Internuclear Ophthalmoplegia and Multiple Sclerosis: a Multicenter Retrospective Study

NCT07560995 · Status: NOT_YET_RECRUITING · Type: OBSERVATIONAL · Enrollment: 200

Last updated 2026-05-08

No results posted yet for this study

Summary

Internuclear ophthalmoplegia is a symptom frequently associated with multiple sclerosis (MS), although other etiologies are possible.
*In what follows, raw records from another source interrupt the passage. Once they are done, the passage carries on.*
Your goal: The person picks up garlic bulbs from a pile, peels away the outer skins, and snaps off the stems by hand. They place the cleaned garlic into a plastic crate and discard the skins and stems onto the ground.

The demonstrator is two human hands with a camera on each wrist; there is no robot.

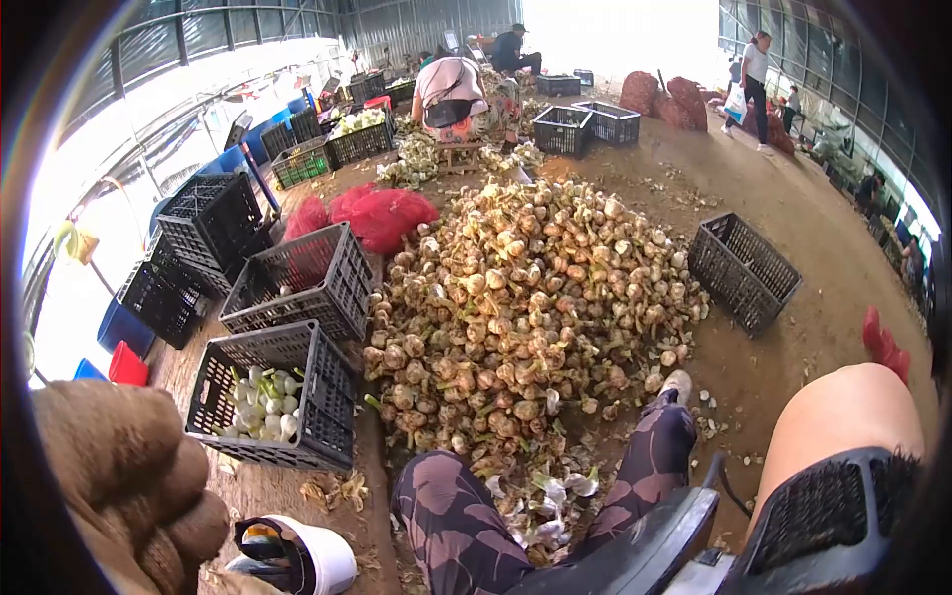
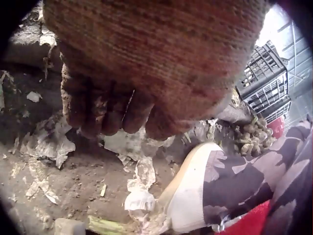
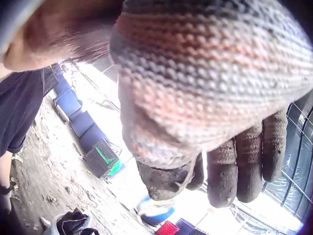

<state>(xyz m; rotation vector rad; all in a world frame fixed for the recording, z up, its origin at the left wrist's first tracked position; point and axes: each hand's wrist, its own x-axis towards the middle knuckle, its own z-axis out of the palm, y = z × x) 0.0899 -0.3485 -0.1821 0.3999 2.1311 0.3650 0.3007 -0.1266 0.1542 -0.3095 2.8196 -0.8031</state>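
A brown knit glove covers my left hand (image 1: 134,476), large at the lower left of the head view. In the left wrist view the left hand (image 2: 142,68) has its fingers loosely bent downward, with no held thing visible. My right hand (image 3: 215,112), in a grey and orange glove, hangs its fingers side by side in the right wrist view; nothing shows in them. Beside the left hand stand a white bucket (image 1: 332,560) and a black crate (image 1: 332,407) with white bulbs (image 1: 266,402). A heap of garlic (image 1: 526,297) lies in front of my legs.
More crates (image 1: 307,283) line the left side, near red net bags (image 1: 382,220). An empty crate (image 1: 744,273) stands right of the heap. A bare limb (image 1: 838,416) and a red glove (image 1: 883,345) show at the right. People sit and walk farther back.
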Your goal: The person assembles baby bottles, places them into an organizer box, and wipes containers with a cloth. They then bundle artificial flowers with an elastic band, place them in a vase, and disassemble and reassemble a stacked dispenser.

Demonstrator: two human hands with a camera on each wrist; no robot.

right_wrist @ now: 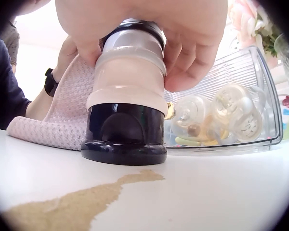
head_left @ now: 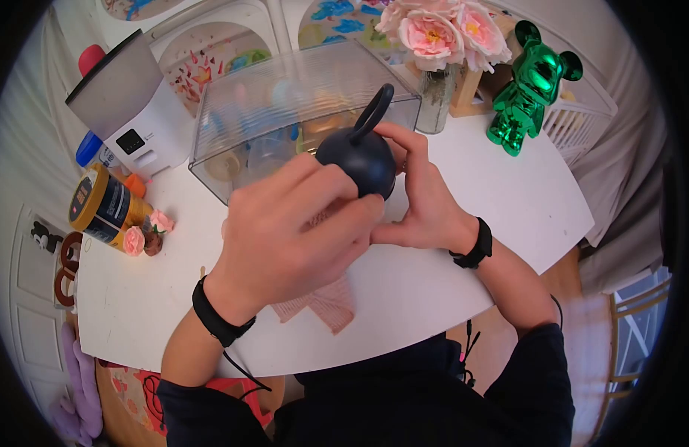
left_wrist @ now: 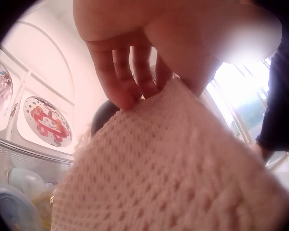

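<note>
A container with a dark rounded top and loop handle [head_left: 363, 160] is between the hands. Its dark base [right_wrist: 125, 132] and translucent stacked body [right_wrist: 127, 79] stand upright on the white table. My right hand [head_left: 426, 197] grips its upper part, thumb and fingers on opposite sides [right_wrist: 144, 19]. My left hand [head_left: 288, 235] pinches a pink textured cloth [left_wrist: 154, 163] by its upper edge, fingertips bent over it [left_wrist: 139, 48]. The cloth hangs beside the container and reaches the tabletop [right_wrist: 48, 132]; its lower end [head_left: 333, 305] shows under the left hand.
Behind the hands stands a clear ribbed box [head_left: 247, 127] holding bottles. To the left are a white machine [head_left: 147, 127], a yellow-lidded tub [head_left: 110, 212] and small pink roses [head_left: 134, 241]. A flower vase [head_left: 434, 100] and green figurine [head_left: 527, 89] stand back right.
</note>
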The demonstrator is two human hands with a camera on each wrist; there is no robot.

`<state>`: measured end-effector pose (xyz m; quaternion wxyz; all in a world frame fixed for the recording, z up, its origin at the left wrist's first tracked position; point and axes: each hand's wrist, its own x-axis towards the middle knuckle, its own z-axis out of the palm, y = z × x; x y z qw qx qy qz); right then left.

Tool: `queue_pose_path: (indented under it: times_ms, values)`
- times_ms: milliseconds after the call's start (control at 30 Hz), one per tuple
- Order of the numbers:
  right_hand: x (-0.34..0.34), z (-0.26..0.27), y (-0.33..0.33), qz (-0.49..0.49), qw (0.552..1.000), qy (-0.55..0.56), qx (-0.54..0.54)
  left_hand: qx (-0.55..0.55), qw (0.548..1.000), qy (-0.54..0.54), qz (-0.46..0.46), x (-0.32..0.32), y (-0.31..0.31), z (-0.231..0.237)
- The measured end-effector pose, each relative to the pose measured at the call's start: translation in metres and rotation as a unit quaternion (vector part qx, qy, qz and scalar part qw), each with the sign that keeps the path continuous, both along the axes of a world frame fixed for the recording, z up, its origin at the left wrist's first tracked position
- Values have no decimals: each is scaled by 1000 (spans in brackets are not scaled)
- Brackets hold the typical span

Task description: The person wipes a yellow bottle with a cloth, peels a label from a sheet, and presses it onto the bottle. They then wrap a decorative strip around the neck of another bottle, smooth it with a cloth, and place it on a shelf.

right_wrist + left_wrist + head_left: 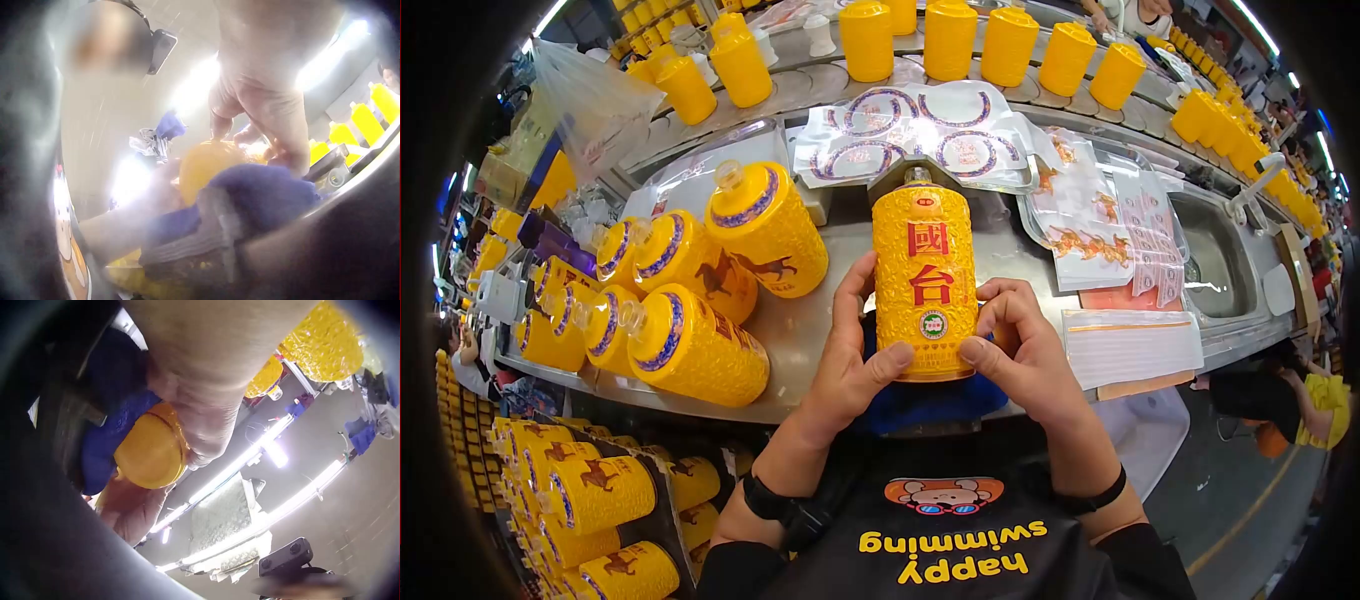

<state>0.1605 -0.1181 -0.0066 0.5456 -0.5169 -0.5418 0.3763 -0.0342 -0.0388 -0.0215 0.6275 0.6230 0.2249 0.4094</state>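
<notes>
A yellow embossed bottle (924, 270) with large red characters and a small green-and-white round emblem leans back in front of me in the head view, its neck pointing away. My left hand (847, 350) holds its left side, thumb at the lower front edge. On the other side my right hand (1030, 345) grips the lower right, thumb on the front and fingers bent beside it. Blue cloth (900, 405) lies under the bottle. Both wrist views show the bottle's smooth round base (150, 453) between the hands, with the blue cloth (262, 194) against it.
Several yellow bottles with horse pictures (770, 235) lean on the left of the metal table. Patterned decal sheets (915, 125) lie behind the held bottle. A tray of decals (1040, 225) and a sink (1222, 255) are on the right. More bottles (948, 40) line a conveyor beyond.
</notes>
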Motion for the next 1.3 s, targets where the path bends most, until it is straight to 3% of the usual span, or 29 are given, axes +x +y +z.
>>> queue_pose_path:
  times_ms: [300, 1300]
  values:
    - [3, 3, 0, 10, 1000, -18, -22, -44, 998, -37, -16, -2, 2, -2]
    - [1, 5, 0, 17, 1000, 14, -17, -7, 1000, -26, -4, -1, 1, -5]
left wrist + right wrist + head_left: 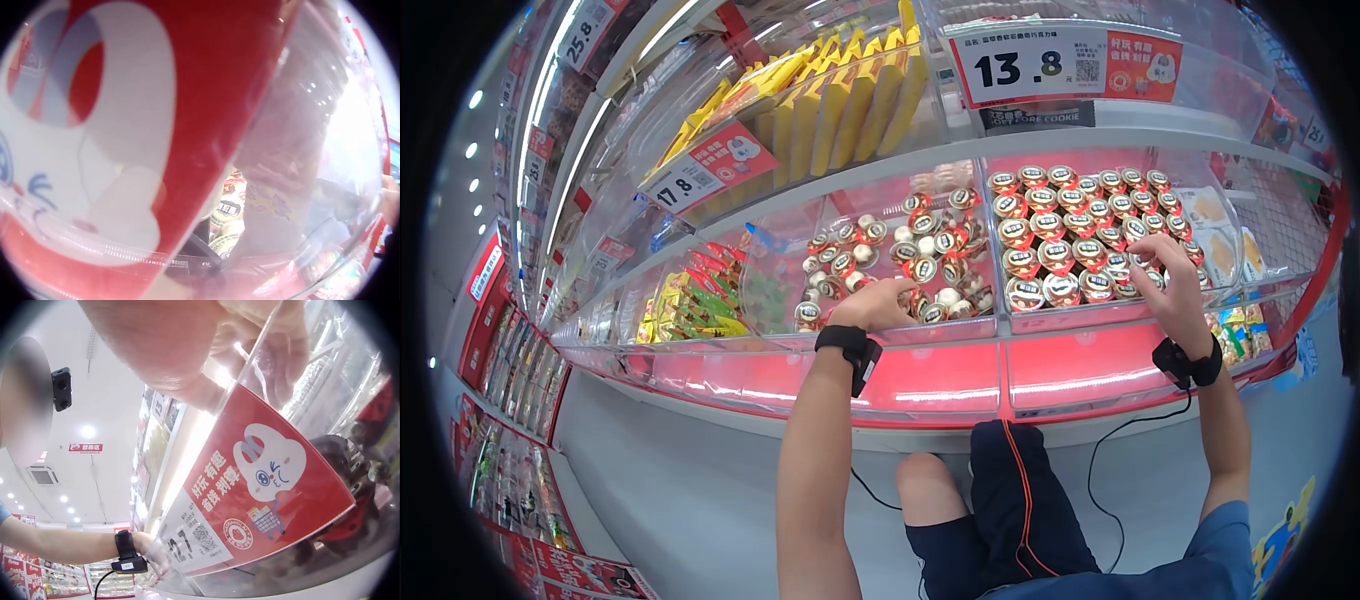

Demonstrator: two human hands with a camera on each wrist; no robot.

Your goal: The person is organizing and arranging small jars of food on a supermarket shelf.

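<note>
Small round snack cups with dark-and-white lids lie jumbled in a clear bin, the loose cups [865, 240] at different tilts, some with pale undersides up. My left hand [875, 305] reaches over the bin's front wall and down among them; its fingertips are partly hidden. In the adjoining bin to the right, matching cups [1055, 255] stand upright in close rows, lids up. Over the right end of these rows is my right hand [1172, 285], thumb and forefinger apart at the cups near the front. The right wrist view shows this hand [262, 356] bent over the clear front wall.
A clear divider [992, 250] separates the two bins. Yellow packets [840, 115] fill the shelf above, beside a price sign [1065, 65]. Bright wrapped snacks [695, 295] lie to the left. A red price card [269, 475] covers the right bin's front wall.
</note>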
Some patients do not meet the diagnostic criteria for MS at the time of the internuclear ophthalmoplegia episode but subsequently convert to MS. Studying this specific clinical situation may help enable earlier diagnosis of MS.

The objective is to analyze the proportion of patients with isolated internuclear ophthalmoplegia who convert to multiple sclerosis and to identify factors associated with this conversion.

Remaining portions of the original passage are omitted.